A mudança continuou em 2022 a um ritmo ainda mais rápido, acompanhando um cenário mais dinâmico da indústria local. Marcas como Geely, BYD, NIO, Xpeng, Li Auto, Chery e Changan aceleraram seus planos de produção como resultado da nova guerra de preços iniciada pela Tesla. Cada vez mais carros novos chegam aos showrooms a preços mais baixos. Nesse pegada, a concorrência mais acirrada forçou a maioria das marcas a investirem na otimização das especificações de deus veículos, apostando principalmente em tecnologias de baterias e software.
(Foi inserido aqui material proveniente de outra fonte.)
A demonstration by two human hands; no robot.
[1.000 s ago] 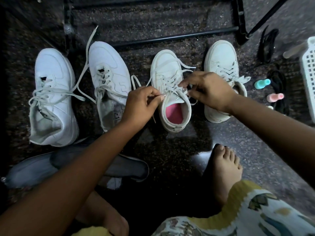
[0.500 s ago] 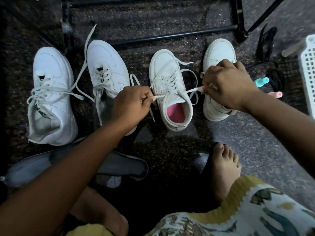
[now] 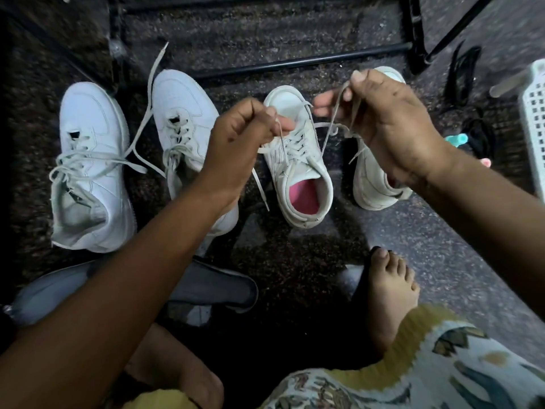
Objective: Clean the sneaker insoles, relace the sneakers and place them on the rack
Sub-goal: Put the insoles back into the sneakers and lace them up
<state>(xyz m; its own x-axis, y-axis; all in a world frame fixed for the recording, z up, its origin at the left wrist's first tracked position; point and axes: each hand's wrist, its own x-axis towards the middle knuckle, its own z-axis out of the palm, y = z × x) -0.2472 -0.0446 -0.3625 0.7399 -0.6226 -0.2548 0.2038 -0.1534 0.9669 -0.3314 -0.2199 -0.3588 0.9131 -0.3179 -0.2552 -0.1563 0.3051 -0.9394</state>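
Pale grey lace is pinched in both hands, one end in each. The left hand has its fingers squeezed shut on one end, and the loose tip hangs down toward 6 o'clock. The right hand has its thumb and fingers shut on the other end, held a bit higher. Both ends run down to the small sneaker with the pink inside, which sits on the floor just under and between the hands. Its toe points to 12 o'clock and its heel to 6 o'clock, so the lace ends pull out to 9 and 3 o'clock, across the shoe. The two hands look about the same way off from it. I think the next job is to cross the ends and tie them. This shoe looks laced all the way up, off-white and a bit worn. Its partner sits at 3 o'clock, partly hidden by the right hand. Two bigger white sneakers sit at 9 o'clock with loose laces. The black rack bar lies at 12 o'clock. Dark insoles lie near 7 o'clock.
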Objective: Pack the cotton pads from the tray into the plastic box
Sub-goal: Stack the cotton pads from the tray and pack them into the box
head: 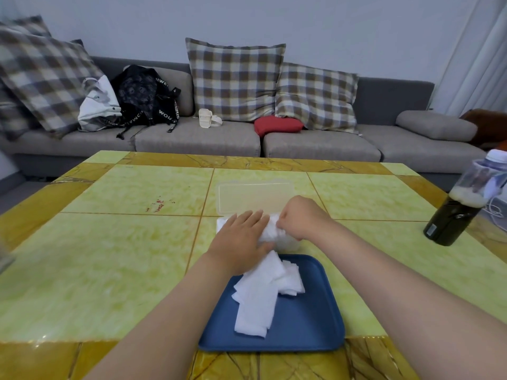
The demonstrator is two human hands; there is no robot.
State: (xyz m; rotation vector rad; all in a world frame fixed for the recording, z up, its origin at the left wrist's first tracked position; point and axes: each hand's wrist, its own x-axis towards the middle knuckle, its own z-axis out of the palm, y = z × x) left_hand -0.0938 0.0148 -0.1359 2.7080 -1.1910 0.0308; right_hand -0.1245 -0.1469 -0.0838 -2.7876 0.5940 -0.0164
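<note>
Cotton pads [263, 294] lie in two places. A crumpled wad sits in the plastic box [288, 242] under both hands, and a loose trail runs from that wad back toward the person onto the blue tray [315, 325]. The left hand [241, 242] presses flat, fingers straight, on the wad's left side. The right hand [301, 218] is curled at its right edge and seems to pinch the pads there. Beyond the grip the lid [253, 198] lies open. As I judge it, the wad may spring up once the pressure lifts, tugging the trail may drag the light box along, and overstuffing could stop the lid closing.
</note>
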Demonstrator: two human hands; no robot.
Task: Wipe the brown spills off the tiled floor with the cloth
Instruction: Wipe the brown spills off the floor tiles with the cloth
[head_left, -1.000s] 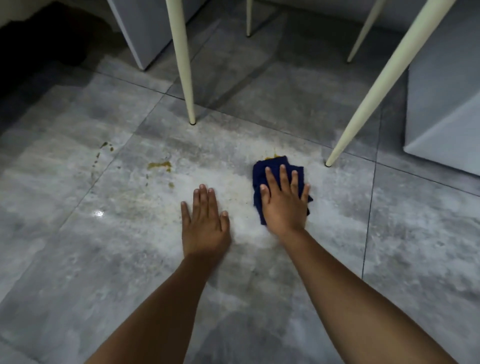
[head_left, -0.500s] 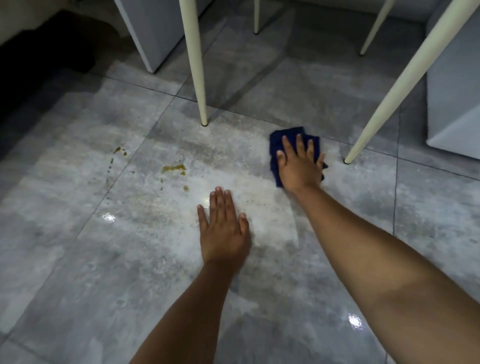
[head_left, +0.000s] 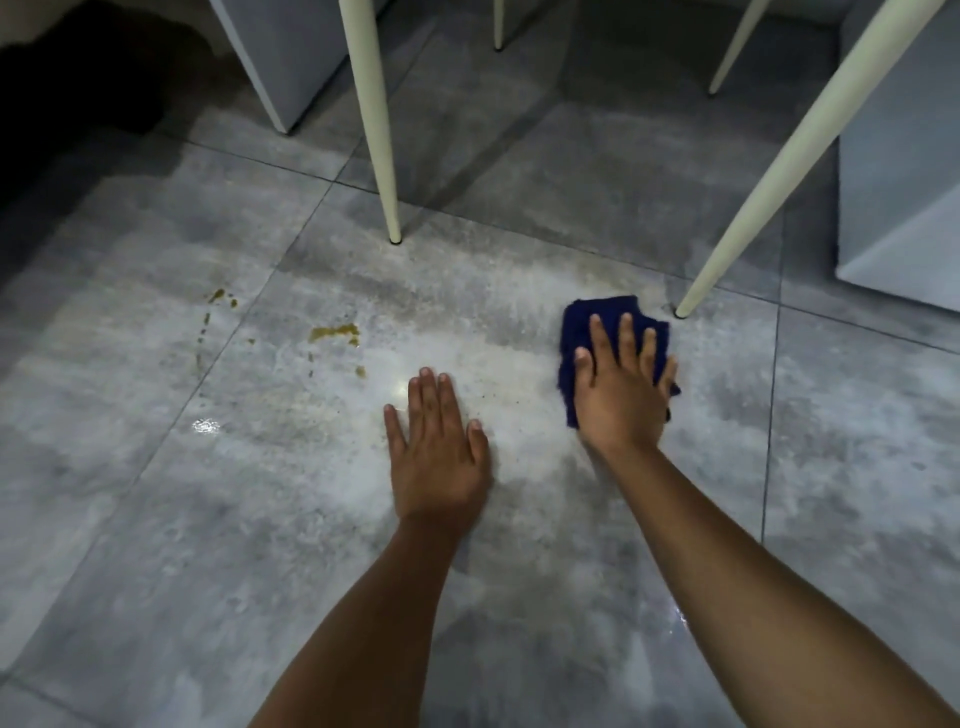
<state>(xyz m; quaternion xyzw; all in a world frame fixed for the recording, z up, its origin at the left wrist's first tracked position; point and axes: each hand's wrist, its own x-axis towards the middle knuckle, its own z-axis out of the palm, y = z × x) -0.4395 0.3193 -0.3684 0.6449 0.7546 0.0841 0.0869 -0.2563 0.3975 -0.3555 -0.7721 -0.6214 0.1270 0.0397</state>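
Note:
A dark blue cloth (head_left: 579, 325) lies flat on the grey tiled floor (head_left: 260, 519), just left of a chair leg's foot. My right hand (head_left: 621, 387) presses down on it with straight, spread fingers. My left hand (head_left: 439, 449) rests flat on the bare tile to the cloth's left, palm down, holding nothing. A brown spill (head_left: 335, 332) sits on the floor to the upper left of my left hand, with a small drop (head_left: 360, 370) below it. More brown drips (head_left: 218, 297) trail along the tile joint further left.
Cream chair legs stand ahead: one (head_left: 382, 156) straight in front, a slanted one (head_left: 769, 176) at the right by the cloth, two thinner ones further back. Grey furniture blocks stand at the back left (head_left: 280, 57) and right (head_left: 904, 182).
My right hand pushed the cloth away toward the chair legs, then drew it back nearer and slightly right. The left hand stayed flat on the tile.

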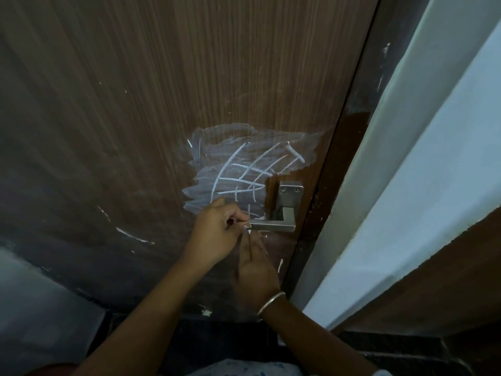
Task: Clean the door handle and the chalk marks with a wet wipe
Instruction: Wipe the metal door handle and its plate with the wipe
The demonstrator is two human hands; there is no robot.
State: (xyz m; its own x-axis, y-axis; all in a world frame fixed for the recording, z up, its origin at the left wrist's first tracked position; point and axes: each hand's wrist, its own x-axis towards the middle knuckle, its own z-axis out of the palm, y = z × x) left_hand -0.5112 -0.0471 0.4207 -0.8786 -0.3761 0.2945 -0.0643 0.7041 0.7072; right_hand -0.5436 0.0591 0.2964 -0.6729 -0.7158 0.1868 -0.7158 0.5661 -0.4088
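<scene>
A steel lever door handle (273, 226) sits on its plate near the right edge of a brown wooden door (162, 104). White chalk marks (244, 169), a smeared patch with crossed lines, spread up and left of the handle. My left hand (217, 234) has its fingers curled and pinches the free left end of the lever. My right hand (254, 267) is just below the lever, fingers straight and pointing up at its underside, a bangle on the wrist. A tiny white scrap (249, 233) shows at those fingertips; whether it is the wet wipe is unclear.
Thin chalk streaks (132, 236) mark the door lower left, and a short one (280, 265) lies near the door's edge. The dark door frame (339, 164) and a white wall (433, 158) stand to the right. Dark floor lies below.
</scene>
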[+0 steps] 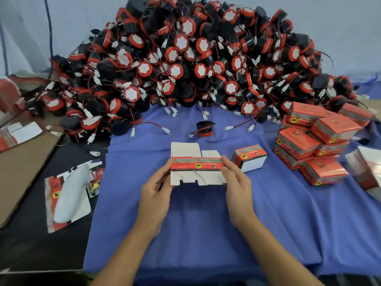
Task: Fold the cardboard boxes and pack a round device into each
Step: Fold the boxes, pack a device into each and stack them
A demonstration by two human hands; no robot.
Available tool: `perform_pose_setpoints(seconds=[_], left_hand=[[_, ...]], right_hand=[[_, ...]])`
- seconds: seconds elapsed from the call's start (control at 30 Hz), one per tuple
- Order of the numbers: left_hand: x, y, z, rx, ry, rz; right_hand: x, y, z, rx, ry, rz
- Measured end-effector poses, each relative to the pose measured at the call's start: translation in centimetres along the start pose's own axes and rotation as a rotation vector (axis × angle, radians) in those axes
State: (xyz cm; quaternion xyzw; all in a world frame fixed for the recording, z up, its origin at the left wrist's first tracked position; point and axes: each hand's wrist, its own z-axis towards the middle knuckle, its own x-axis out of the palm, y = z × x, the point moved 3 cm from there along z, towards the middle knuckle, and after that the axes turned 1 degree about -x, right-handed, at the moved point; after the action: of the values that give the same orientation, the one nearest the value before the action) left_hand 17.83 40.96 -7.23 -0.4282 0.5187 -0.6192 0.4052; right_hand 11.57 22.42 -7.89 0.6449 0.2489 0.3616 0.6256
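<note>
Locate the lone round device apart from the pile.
Head view, centre: the round device sits on the blue cloth between the pile and the held box.

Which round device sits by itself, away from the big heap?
The black one with a red band, alone on the blue cloth just beyond the held box; all others crowd the heap.

Both hands hold an unfolded box blank point(197, 166) over a blue cloth point(195, 228): the left hand point(155, 189) grips its left end, and the right hand point(237, 182) pinches its right end. A folded box point(249, 158) stands just beside the right hand. One round device point(204, 129) lies alone on the cloth beyond the blank, in front of a large heap of devices point(185, 58). Finished boxes point(315, 141) are stacked at right; flat blanks point(66, 195) lie at left.
</note>
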Motion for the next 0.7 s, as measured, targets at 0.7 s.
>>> perform_pose_setpoints(seconds=[0.7], left_hand=[[0.1,0.6,-0.3,0.113,0.041,0.113]], right_hand=[[0.8,0.8,-0.6,-0.068,0.136,-0.049]])
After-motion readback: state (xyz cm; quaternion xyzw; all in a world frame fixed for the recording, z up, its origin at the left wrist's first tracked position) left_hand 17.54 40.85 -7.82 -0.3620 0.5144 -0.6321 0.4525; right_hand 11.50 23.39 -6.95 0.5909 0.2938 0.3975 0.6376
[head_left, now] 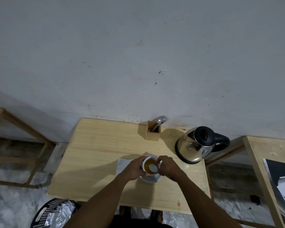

Tudo isso aconteceu em menos de três anos e pegou de surpresa as montadoras estrangeiras. Foi então que a mudança da compra de carros não-chineses para a compra de carros chineses se acelerou. Em 2022, os fabricantes locais capturaram 46% das vendas de automóveis de passageiros por lá. Um ano depois, no final de 2023, a BYD destronou a Volkswagen como marca mais vendida e as empresas chinesas alcançaram 50% de participação. Neste ano, a mudança está tomando um rumo ainda mais dramático: em agosto de 2024, a quota de mercado das marcas chinesas atingiu um novo recorde: 62%.
Esta mudança na percepção dos consumidores assusta os fabricantes de automóveis estrangeiros e deve-se, em parte, à falta de contato com os clientes e à capacidade dos fabricantes chineses de oferecer automóveis competitivos que atraiam os consumidores (incluindo os chineses, graças ao software que fala a sua língua).
O autor do artigo, Felipe Munoz, é especialista em indústria automotiva na JATO Dynamics.